Blondie Says has been Blondie Silent for quite a while now. Life smacked me upside the head pretty hard, and it is taken me some time to rest, reflect, reorganize or in layman’s terms “get my shit together”. My voice is slowly starting to return and my passion for TMI has begun to burn.
Let’s do this.
If you know me, you are aware that I am suicide survivor, meaning that someone who I love has completed suicide. If you don’t know me, the story is the same, my stepson completed suicide on a beautiful fall day in November 2014 the details of that experience are not important.
The aftermath is.
I am doing my best to deal with it. The road I travel is paved with curves and lined with boulders. I wear shoes made of sadness and a backpack full of guilt and unanswered questions. Life has been divided into before and after.
Life “before” was filled with first world problems. Is my butt to big? Will people like what I am wearing? Is my apartment clean enough? What should I fix for dinner? Will people think that I am funny, pretty, skinny? I was so concerned with the mundane and banality of ordinary life that I failed to notice the glaring disrespect, unfunny, inappropriate comments that I now hear almost daily.
Yes I’m talking to each and everyone of you reading this blog.
Stop saying that you will kill yourself , put a gun to your head, take yourself out, or any other variation of these statements whenever you are having an uncomfortable moment.

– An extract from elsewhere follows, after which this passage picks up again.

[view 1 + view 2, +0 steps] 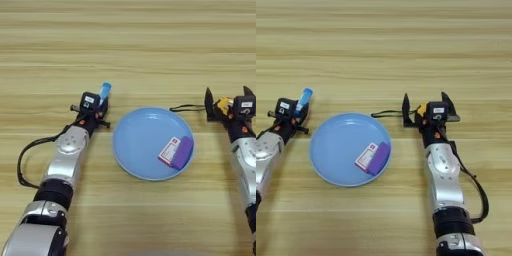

Stop putting emojis with a smiley face, and a gun beside it in your Facebook status, because you are having a shitty day, your coffee is cold, your dog got out, or McDonald’s fucked up your order.
Stop sending messages, posting to Instagram, or snap chatting a photo of yourself with your index finger pointed to your head.
Because I now live life in the “after ” I find these expressions unfunny, inappropriate, and offensive.
I get it, you are having a bad day, you are pissed off, you are attempting to be funny. Am I concerned that you are going to take your own life, probably not. At the very least I am irritated that you take such a lackadaisical attitude to a real and horrible problem. I am grossly offended that you forget who I am, what I’ve been through and most importantly you’ve forgotten my loved one.
I pray that no one that you know, like, or love takes their own life. I pray that you never have to call 911 because you have found a family member that has completed suicide, and I pray that you never have to make a phone call to a mother, father, grandparent or sibling of a loved one who has lost a battle with depression. I pray that you learn to recognize the signs of someone in trouble, and I pray most of all that you be kind, gentle and patient.
Suicide is on the rise. Depression, anxiety, and PTSD are all real conditions that aren’t outwardly visible ( I now suffer from all three). Making light or pretending that you want to kill yourself diminishes our response to those truly in need. If we consistently joke about suicide whenever we are mad, upset, or just trying to be funny, it desensitizes us to those that truly have those thoughts.
It becomes impossible to distinguish a joke from reality .It should be our goal as a society to take suicidal threats seriously and be able to provide real and proactive help.
If you or someone you know is experiencing depression or suicidal thoughts there is help available. Please call 1-800-273-8255.